Prompt: Transcribe the entries below exactly, starting with the line that has "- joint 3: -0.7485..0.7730" and stopping after the line that has "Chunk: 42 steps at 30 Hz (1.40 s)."; no pictures belong in the copy.

Given information:
- - -

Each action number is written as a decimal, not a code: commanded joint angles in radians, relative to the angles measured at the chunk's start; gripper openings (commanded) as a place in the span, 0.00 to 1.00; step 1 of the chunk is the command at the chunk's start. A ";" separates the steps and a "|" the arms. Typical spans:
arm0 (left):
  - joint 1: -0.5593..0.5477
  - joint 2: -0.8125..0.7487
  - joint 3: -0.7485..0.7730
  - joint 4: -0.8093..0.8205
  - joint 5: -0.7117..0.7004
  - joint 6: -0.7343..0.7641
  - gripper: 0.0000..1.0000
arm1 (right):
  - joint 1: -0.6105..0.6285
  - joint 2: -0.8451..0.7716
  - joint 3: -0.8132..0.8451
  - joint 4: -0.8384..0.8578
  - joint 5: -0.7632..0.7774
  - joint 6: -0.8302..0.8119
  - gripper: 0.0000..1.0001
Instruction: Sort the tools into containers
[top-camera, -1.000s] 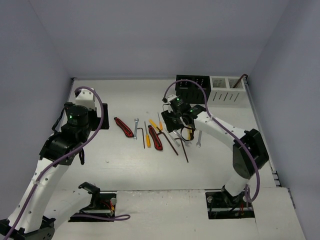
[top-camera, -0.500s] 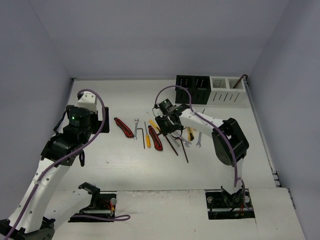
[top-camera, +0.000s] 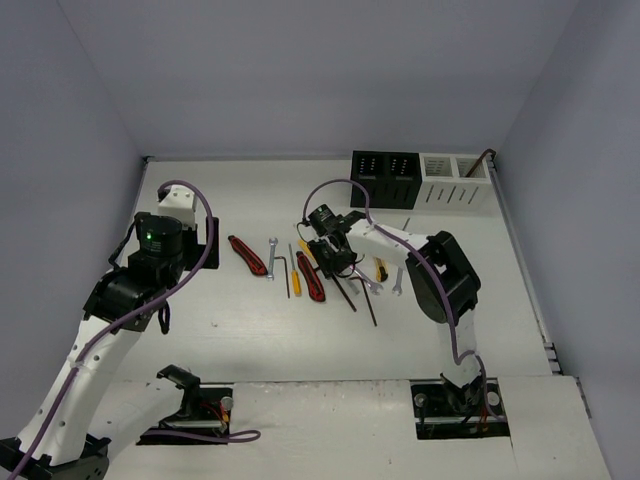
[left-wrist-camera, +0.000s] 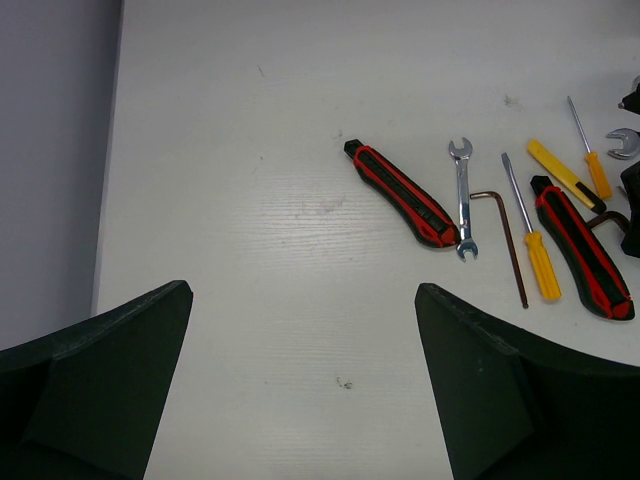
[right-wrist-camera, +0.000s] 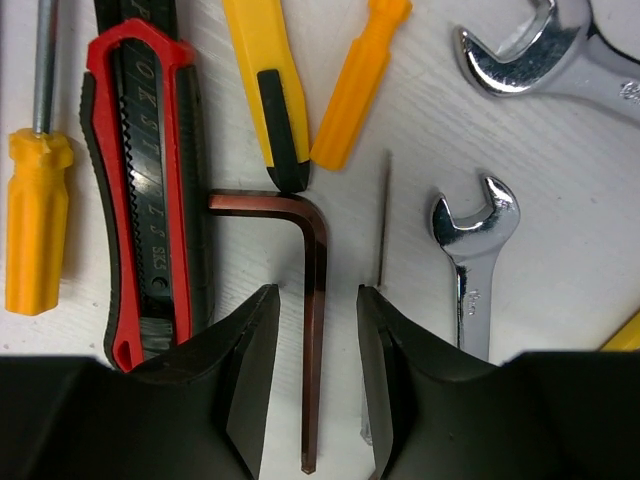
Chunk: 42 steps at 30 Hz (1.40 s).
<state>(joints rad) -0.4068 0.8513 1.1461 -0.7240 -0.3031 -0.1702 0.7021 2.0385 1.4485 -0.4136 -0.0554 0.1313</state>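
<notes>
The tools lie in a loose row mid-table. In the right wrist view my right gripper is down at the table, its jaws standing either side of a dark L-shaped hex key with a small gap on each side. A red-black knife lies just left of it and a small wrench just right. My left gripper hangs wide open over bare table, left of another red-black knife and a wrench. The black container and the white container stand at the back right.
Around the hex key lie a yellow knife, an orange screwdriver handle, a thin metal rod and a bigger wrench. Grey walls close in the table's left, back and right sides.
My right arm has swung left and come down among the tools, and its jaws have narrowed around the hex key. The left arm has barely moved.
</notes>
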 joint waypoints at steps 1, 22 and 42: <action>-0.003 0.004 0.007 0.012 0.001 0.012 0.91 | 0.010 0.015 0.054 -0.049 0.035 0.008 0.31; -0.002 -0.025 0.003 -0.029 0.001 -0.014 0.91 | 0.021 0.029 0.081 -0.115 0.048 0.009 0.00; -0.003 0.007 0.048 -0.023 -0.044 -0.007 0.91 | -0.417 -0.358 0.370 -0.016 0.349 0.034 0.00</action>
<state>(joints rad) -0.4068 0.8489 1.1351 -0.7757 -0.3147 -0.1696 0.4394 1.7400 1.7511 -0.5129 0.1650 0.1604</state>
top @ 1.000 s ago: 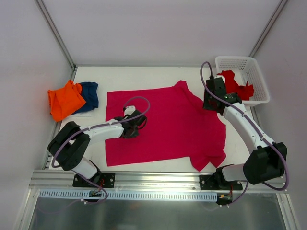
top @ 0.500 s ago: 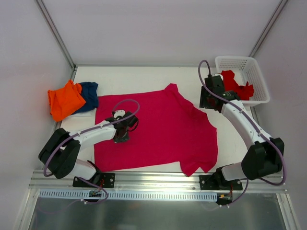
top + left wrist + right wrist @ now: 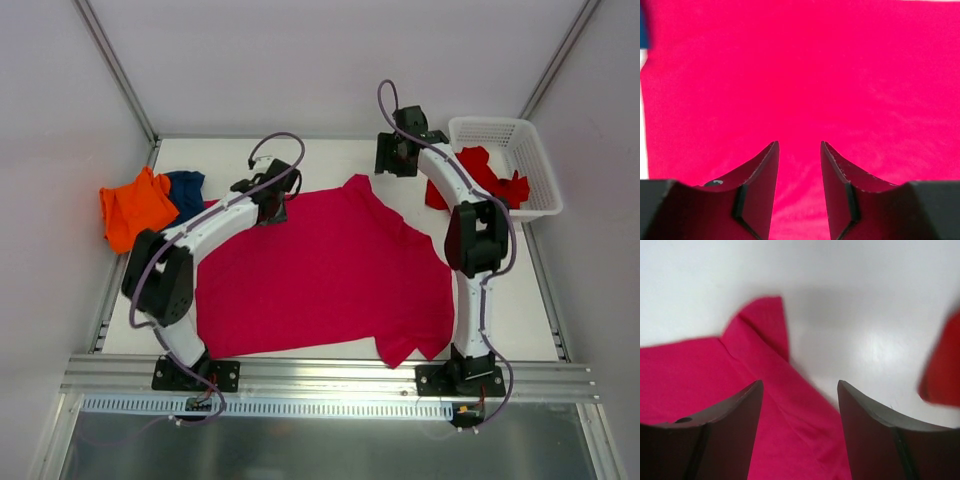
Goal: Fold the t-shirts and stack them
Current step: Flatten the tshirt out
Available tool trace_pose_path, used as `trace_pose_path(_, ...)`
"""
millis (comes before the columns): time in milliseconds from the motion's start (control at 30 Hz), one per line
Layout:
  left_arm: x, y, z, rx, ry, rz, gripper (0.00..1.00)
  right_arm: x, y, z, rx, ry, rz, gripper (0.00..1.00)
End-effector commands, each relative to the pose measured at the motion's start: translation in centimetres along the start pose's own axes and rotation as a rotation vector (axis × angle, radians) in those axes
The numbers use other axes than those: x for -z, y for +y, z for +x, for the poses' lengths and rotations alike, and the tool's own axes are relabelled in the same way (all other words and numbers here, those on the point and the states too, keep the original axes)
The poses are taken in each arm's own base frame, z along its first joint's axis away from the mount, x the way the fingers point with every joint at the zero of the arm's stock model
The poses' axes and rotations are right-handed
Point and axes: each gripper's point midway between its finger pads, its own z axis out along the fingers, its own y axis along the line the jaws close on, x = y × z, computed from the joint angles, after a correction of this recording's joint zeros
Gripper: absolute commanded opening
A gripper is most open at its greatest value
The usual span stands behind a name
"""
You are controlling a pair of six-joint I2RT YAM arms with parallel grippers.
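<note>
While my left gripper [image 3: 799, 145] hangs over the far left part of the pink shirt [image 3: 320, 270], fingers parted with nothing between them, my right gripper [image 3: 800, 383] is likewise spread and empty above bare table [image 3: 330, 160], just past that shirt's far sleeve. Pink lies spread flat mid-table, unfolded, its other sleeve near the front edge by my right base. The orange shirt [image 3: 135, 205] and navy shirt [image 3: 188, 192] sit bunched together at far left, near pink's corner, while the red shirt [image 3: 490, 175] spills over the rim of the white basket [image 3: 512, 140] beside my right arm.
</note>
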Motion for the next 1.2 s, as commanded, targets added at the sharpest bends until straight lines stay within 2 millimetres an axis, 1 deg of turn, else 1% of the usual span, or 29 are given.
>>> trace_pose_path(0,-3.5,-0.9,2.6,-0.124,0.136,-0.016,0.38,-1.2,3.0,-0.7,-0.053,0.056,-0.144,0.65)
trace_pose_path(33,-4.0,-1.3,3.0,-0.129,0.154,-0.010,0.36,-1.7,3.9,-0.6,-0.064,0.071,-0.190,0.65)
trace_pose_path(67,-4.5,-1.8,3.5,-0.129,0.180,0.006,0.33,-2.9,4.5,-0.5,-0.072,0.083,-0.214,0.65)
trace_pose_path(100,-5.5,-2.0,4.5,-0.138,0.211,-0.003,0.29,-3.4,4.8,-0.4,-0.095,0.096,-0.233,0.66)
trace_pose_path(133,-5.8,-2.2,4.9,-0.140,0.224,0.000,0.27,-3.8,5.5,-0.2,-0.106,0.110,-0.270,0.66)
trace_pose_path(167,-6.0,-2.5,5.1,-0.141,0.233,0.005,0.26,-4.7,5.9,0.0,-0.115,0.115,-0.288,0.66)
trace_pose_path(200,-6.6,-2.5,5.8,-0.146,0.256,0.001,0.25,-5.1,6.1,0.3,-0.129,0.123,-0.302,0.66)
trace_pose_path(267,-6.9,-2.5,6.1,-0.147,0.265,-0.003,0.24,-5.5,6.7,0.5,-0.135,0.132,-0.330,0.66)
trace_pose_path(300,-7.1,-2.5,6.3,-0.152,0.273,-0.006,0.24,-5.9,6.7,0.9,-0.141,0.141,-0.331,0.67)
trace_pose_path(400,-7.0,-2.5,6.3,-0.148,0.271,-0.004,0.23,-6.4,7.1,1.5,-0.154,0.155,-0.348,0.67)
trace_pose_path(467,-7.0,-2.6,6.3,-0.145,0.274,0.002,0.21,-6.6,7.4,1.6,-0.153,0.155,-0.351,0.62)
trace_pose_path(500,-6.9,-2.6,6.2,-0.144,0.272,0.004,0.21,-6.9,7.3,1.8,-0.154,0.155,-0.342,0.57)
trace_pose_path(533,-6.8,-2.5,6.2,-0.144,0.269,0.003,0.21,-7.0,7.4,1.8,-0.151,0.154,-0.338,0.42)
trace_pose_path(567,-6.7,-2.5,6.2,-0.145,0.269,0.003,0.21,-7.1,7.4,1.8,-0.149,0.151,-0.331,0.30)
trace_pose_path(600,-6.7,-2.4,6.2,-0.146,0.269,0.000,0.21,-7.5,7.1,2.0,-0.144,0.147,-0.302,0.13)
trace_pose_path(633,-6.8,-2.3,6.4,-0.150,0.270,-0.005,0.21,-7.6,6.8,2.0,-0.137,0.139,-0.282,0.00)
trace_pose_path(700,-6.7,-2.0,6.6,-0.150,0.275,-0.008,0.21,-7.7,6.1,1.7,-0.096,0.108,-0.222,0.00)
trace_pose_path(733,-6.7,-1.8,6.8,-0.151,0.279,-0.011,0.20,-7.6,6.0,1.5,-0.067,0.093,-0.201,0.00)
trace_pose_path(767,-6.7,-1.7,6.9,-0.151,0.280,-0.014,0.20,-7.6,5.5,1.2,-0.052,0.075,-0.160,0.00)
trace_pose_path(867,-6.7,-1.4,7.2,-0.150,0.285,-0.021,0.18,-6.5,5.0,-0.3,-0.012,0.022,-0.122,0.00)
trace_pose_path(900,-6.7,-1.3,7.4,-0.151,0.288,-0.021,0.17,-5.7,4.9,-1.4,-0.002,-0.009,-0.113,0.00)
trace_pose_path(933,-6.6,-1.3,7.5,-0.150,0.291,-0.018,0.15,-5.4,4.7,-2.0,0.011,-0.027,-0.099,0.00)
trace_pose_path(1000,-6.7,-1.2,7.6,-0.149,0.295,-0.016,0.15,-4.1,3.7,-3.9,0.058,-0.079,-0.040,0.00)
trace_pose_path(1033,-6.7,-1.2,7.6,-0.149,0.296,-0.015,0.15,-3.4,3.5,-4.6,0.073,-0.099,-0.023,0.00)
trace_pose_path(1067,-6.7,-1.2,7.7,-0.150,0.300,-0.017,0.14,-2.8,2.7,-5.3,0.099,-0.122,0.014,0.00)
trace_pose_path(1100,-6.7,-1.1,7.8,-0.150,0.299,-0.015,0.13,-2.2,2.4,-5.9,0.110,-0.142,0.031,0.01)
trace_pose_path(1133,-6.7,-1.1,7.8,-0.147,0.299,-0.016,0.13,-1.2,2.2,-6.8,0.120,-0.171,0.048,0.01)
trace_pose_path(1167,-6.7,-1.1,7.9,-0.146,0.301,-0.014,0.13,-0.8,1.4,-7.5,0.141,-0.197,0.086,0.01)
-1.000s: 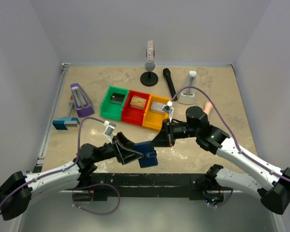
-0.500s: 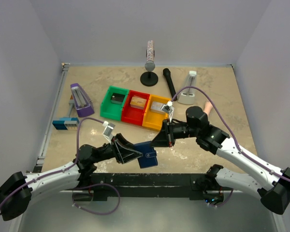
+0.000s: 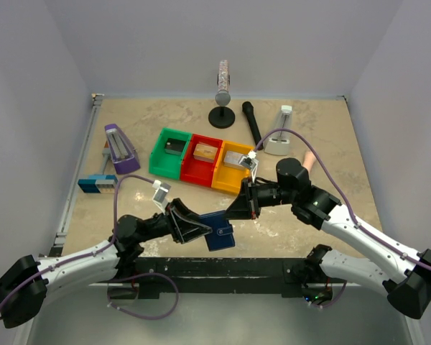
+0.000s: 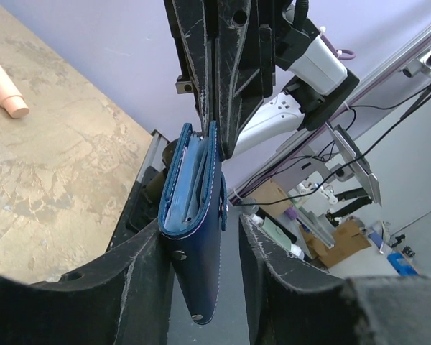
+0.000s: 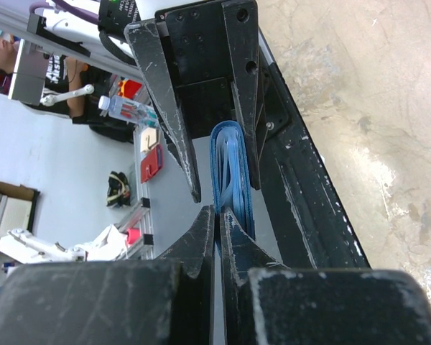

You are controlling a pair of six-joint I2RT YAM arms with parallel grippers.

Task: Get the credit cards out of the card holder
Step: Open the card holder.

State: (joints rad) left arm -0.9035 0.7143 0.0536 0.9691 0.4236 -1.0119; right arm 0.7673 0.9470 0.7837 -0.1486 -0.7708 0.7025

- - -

Solution for this task:
  - joint 3: -0.7485..0.7730
  - joint 4: -0.8093..0.8205
  - joint 5: -0.7117..0.7004
  - joint 6: -0.7343..0.7641
  - gripper: 0.0000..1.0000
arm1 (right):
  - joint 1: -0.6105..0.6285
  - joint 2: -0.8451..0.7716
  - joint 3: -0.8132..0.8451
  - joint 4: -0.8384..0.8578
  - joint 5: -0.7632..0.7774
  - joint 6: -0.8302..0.8119
  - gripper: 0.0000..1.0001
Instruction: Sort the tools into containers
[top-camera, -1.000s] 
[top-camera, -0.500s] 
[top-camera, +0.000s] 
[left-wrist-camera, +0.000s] 
[right-wrist-camera, +0.000s] 
Chunk: 42 steps at 30 Hz (1.40 s).

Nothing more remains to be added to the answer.